Okay, so maybe this is just the lament of an Undergrad Aspiring Journalist who doesn’t actually go to journalism school. Really, though, what can The Denver Post teach me that Geoffrey Chaucer can’t?
Or more accurately, what do I actually want to get out of journalism that I can’t go out and get myself? That’s the question that’s been teasing my bees for a few weeks now, and it eventually occurred to me to go investigate things on my own, rather than bend over backwards so some boss can tell me what to investigate, probably some hungry World Cup player or celebrity colonoscopy.

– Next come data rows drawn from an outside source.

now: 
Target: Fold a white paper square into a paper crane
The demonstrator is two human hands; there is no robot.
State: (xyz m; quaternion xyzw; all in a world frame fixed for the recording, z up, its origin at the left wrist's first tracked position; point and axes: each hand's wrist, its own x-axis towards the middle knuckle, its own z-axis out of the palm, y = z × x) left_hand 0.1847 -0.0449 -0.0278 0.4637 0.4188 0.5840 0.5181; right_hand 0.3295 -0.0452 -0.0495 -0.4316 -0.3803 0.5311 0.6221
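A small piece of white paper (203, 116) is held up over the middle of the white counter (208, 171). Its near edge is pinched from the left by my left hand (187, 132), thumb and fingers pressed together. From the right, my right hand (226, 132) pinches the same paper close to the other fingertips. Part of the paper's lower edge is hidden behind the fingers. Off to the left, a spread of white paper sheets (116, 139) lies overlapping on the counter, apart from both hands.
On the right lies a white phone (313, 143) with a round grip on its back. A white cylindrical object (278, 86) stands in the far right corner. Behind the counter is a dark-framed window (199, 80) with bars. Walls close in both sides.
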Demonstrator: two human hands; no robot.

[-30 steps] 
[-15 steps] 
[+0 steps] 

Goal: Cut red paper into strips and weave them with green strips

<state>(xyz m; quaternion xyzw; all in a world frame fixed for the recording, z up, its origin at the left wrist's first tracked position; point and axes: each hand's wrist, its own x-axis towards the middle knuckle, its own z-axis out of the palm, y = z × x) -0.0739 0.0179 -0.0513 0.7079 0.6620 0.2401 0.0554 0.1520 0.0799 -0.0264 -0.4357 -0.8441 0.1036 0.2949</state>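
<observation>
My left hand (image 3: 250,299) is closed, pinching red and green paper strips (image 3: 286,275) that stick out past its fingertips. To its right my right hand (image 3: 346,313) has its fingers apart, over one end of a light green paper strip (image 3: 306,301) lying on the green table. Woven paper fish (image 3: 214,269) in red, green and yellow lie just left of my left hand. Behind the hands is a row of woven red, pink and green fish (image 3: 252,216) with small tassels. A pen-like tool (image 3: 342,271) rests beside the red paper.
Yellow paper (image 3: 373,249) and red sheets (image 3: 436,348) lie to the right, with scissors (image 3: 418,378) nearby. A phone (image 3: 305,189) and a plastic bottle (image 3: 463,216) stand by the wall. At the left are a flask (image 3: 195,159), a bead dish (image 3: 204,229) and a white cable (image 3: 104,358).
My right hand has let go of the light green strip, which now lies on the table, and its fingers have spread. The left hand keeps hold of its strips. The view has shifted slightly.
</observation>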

Also, one article I found by Dorie Clark about tips for aspiring journalists had some useful insights. (Way better than a different article by Jenna Goodreau: “One good option for young, aspiring journalists is to get in the door at a wire service like the Associated Press or Dow Jones.” Oh yeah, I’ll just go do that Jenna.) Dorie says it pretty straight: if you want to be a journalist in this age, understand that journalists lose jobs every day, and newspapers die every week. So throw away all the back-to-the-good-ol-days, purity crap. You either do it all or don’t do it at all. You have to sell yourself: sell your writing, sell your knowledge, sell your social media network, sell your audiovisual skills, and–this is where I draw the line–sell your voice.
Don’t touch my voice.
So this is where I’ve arrived. With a pen and paper and trusty new iPhone 5c (the yellow plastic one), I started gathering shots and stories. For this project, I interviewed four people, but I didn’t manage to film any of those interviews. Stay tuned for some actual interview footage in my next project!
This Denver Light Rail project was more practice than anything, and I’ll be shocked and flattered if you watch it. It was a ton of fun to make, and on top of facts about the Light Rail, it quickly taught me that journalism doesn’t have to be a profession, it can be a hobby. And I think that’s wonderful.